Thursday, March 14, 2013

R.E. Slater - Interpreting the Violence of the OT

 
 
 
There is the temptation is to redact the bible and separate the "Actual God of the universe" from the "Textual God of the Israelites" - what one would call a "high view of the bible" as versus a "low view" of the bible. However, as someone who holds to the authority and inspiration of the bible (but not to its inerrancy), that would be to start down the path of textual redactionism which I do not wish to entertain for it is too easy to displace the bible with our own thoughts when thinking about this very difficult subject. In contrast, I would much prefer to study the bible eclectically from both viewpoints beginning with its Ancient Near-Eastern (ANE) setting using historical, anthropological, and literary research, in an attempt to discover just why its ancient texts and scrolls held such fearful and terrible commandments, acts, and attitudes by God and His ancient people.

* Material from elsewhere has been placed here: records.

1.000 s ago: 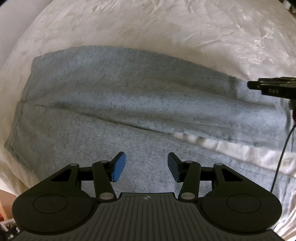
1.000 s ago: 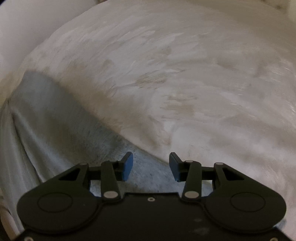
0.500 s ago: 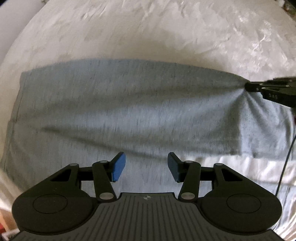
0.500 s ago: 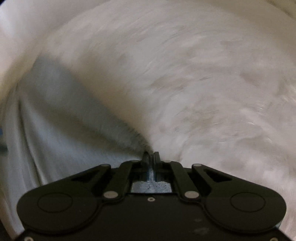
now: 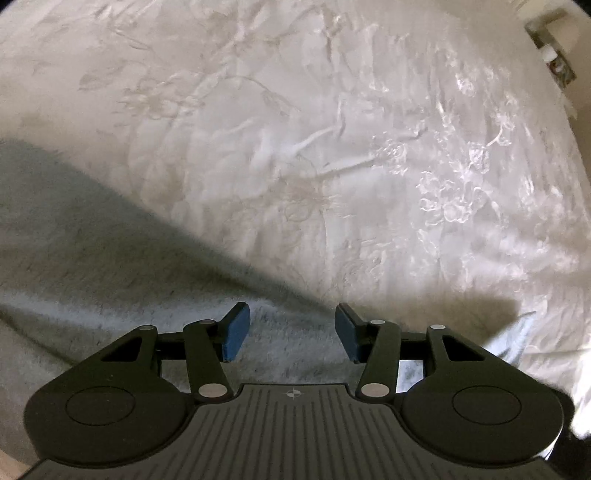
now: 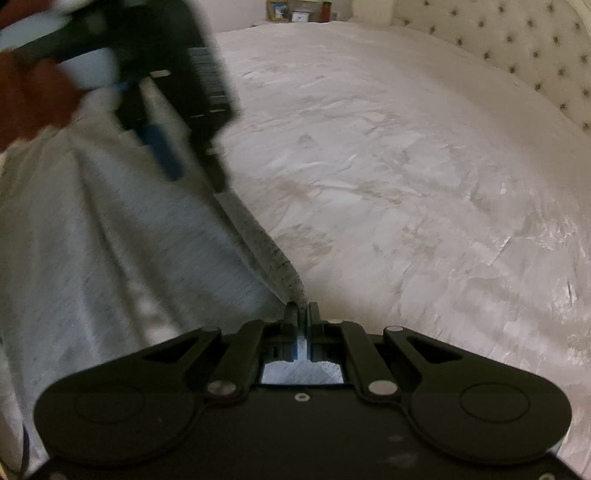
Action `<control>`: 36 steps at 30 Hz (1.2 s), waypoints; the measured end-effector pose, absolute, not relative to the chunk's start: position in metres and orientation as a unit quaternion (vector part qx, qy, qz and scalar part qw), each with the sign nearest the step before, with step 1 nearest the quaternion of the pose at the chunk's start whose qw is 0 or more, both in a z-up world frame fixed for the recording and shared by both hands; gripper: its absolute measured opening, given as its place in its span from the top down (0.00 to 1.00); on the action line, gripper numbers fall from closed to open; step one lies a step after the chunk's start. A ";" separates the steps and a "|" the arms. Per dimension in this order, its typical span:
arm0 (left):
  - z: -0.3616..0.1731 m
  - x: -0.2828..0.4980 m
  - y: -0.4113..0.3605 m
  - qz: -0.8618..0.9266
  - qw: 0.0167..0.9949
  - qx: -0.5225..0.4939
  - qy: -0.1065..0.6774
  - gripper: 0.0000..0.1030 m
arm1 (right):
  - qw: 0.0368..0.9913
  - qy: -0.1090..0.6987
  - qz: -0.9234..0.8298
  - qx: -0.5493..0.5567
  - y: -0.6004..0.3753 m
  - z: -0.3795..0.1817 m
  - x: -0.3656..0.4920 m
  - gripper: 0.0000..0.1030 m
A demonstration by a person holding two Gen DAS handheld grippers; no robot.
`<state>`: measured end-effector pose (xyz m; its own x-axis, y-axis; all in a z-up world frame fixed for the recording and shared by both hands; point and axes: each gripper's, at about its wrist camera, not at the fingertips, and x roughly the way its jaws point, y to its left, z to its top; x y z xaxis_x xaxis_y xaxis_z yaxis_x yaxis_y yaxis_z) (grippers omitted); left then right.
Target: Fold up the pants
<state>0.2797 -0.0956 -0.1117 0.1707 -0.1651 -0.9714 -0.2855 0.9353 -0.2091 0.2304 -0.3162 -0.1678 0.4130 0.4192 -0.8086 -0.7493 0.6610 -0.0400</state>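
Note:
The grey pants (image 5: 81,251) lie on a white bed. In the left wrist view my left gripper (image 5: 291,332) is open, its blue pads over the pants' far edge with cloth between and below them, not pinched. In the right wrist view my right gripper (image 6: 303,314) is shut on the pants' edge (image 6: 266,254) and holds it lifted, the cloth (image 6: 92,240) draping down to the left. The left gripper (image 6: 184,122) shows blurred at upper left in that view, close over the same raised edge.
The white embroidered bedspread (image 5: 369,166) spreads ahead and right in both views. A tufted headboard (image 6: 517,44) stands at the far right and small items (image 6: 295,14) sit on a shelf beyond the bed. A stand (image 5: 554,55) shows at top right.
My right gripper closed on the pants' edge and lifted it. My left gripper moved forward and right to the far edge of the pants, staying open.

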 end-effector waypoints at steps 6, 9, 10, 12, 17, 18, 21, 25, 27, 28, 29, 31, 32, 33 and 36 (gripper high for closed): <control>-0.126 0.294 -0.093 0.049 0.725 -0.179 0.663 0.51 | 0.816 0.407 0.357 -0.203 -0.318 -0.171 0.223 0.95; -0.136 0.299 -0.090 0.060 0.714 -0.179 0.674 0.51 | 0.817 0.405 0.358 -0.203 -0.313 -0.177 0.235 0.95; -0.139 0.300 -0.089 0.063 0.711 -0.177 0.678 0.51 | 0.817 0.403 0.358 -0.203 -0.313 -0.176 0.234 0.95; -0.144 0.300 -0.087 0.070 0.708 -0.175 0.681 0.52 | 0.818 0.400 0.359 -0.205 -0.316 -0.171 0.227 0.95; -0.143 0.276 -0.083 0.055 0.704 -0.215 0.674 0.86 | 0.818 0.398 0.364 -0.198 -0.319 -0.160 0.208 0.95; -0.137 0.264 -0.084 0.055 0.712 -0.205 0.669 0.87 | 0.819 0.401 0.363 -0.192 -0.320 -0.158 0.202 0.95; -0.121 0.222 -0.093 0.043 0.742 -0.165 0.648 0.90 | 0.817 0.425 0.360 -0.150 -0.326 -0.155 0.184 0.89; -0.110 0.167 -0.104 0.034 0.758 -0.135 0.638 0.90 | 0.821 0.469 0.324 -0.042 -0.346 -0.147 0.166 0.81; -0.106 0.149 -0.108 0.035 0.763 -0.127 0.633 0.91 | 0.827 0.484 0.283 0.047 -0.365 -0.141 0.163 0.71; -0.105 0.143 -0.110 0.035 0.767 -0.123 0.629 0.91 | 0.835 0.484 0.247 0.090 -0.378 -0.137 0.163 0.70; -0.103 0.138 -0.111 0.035 0.771 -0.118 0.624 0.91 | 0.841 0.485 0.206 0.121 -0.389 -0.136 0.163 0.68; -0.101 0.129 -0.114 0.032 0.780 -0.107 0.616 0.91 | 0.847 0.489 0.118 0.169 -0.411 -0.138 0.169 0.66; -0.101 0.127 -0.116 0.031 0.781 -0.103 0.615 0.91 | 0.847 0.495 0.082 0.176 -0.417 -0.141 0.174 0.64; -0.102 0.126 -0.117 0.031 0.782 -0.102 0.615 0.91 | 0.845 0.503 0.046 0.175 -0.422 -0.145 0.183 0.64; -0.102 0.126 -0.117 0.031 0.783 -0.105 0.612 0.91 | 0.844 0.512 -0.012 0.159 -0.422 -0.156 0.209 0.64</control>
<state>0.1259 -0.1171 -0.1021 0.2494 -0.0798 -0.9651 -0.1765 0.9762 -0.1263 0.2090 -0.4222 -0.1557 0.4760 0.1415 -0.8680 0.1834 0.9493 0.2553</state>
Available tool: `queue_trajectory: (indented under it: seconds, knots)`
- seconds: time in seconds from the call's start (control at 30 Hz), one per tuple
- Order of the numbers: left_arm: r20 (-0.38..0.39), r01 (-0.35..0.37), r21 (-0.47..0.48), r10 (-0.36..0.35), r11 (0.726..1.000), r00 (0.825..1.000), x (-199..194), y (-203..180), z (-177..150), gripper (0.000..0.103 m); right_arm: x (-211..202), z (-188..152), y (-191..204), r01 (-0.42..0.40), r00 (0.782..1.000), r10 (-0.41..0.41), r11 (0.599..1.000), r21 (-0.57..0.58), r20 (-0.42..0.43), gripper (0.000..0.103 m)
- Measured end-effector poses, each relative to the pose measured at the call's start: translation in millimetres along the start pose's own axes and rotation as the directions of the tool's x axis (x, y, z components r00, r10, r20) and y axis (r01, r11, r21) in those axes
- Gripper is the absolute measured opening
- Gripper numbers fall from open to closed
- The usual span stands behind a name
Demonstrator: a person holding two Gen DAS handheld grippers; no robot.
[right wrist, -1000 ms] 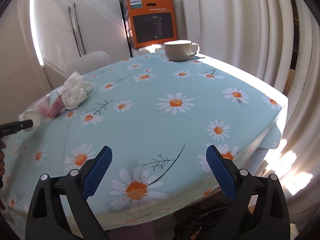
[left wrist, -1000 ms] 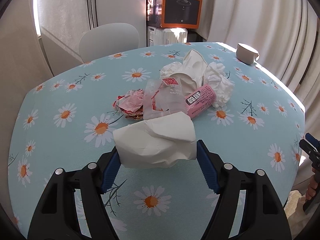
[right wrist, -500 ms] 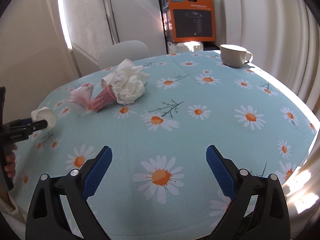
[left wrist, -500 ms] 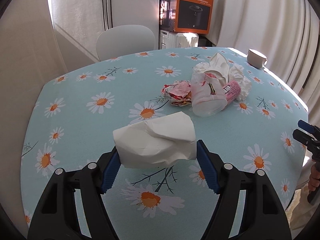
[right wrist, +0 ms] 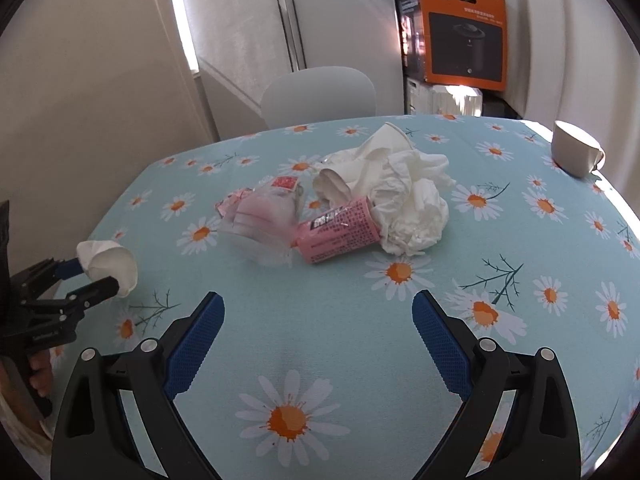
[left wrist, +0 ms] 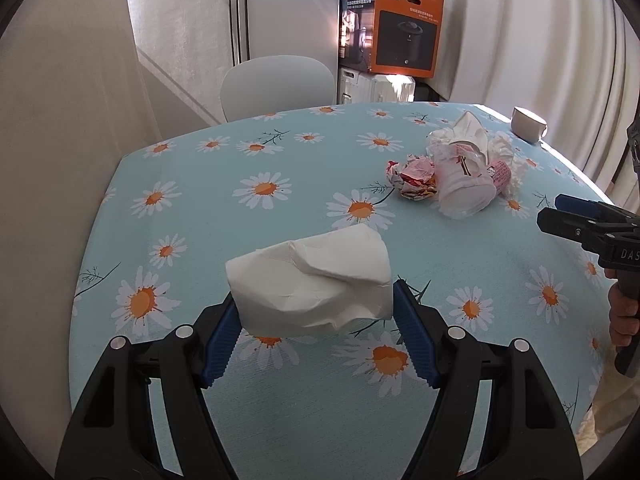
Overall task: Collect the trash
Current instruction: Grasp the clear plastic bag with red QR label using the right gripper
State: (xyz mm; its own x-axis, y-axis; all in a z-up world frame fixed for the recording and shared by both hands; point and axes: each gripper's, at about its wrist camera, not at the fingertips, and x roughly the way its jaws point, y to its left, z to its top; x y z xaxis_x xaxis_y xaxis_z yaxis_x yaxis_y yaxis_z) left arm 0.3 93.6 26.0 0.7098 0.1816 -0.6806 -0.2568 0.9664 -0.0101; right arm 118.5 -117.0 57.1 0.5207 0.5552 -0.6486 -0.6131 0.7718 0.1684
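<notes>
The left gripper (left wrist: 316, 320) is clamped on a crumpled white paper cup (left wrist: 310, 286), one blue pad against each side, and the cup hangs clear above the daisy-print tablecloth (left wrist: 240, 240). From the right wrist view the same cup (right wrist: 108, 266) sits at the far left, held over the table's near-left edge, well apart from the rest of the rubbish. The right gripper (right wrist: 318, 340) holds nothing, its jaws spread wide, above bare cloth with the trash pile ahead of it. That pile lies near the table's middle: a clear plastic cup (right wrist: 260, 224) on its side, touching a pink printed wrapper tube (right wrist: 340, 230), which is in turn touching a wad of white tissue (right wrist: 408, 200). A crumpled red-and-white wrapper (left wrist: 412, 178) rests just beside the plastic cup on its far side. A white mug (right wrist: 576, 154) stands near the far right edge. Beyond the table are a white chair (right wrist: 320, 94) and an orange appliance box (right wrist: 460, 28).
</notes>
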Motion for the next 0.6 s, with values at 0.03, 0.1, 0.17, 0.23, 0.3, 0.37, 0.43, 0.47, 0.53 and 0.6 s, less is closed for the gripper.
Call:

This approach would then utilize some of textual redactionism's tools and methodologies without removing the origin and preservation of divine authorship that subscribes to the high view of Scripture.
 
Consequently, when considering the violent acts of God within the bible upon the ungodly, one might say that we could be reading of Isarel's ancient Semitic beliefs correspondent to their cultural and political dispositions of the time. Not only did Israel have the temptation to replace their God (known as YHWH in the Jewish tongue) with the gods from their surrounding neighbours, but to also follow suit in their laws legally, their government politically, and their warfare militarily, in lockstep with the pagan, polytheistic nations around them. Thus, Israel did as the other nations did, crying out upon their enemies threats filled with violent speech, imprecations, and worse. Forcing the biblical reader today to discern whether the violence found in the OT is actually from God Himself, or from Israel's mis-representation of the God they embraced and believed they were following. So that we must ask, did God actually tell Israel to commit such horrible acts of obscene rape and pillage, butchery and genocide, or was it Israel's imposed understanding of God's commandments as astute observers of the surrounding nation's god's and their commandments? As example, if Assyria's gods took no pity upon Assyria's enemies, why should Israel's God take any pity upon Israel's enemies? At least this may have been the common thinking of the day back then, no less than it is now with ourselves, when facing situational ethics, world politics, and the vagaries of patriotic nationalism.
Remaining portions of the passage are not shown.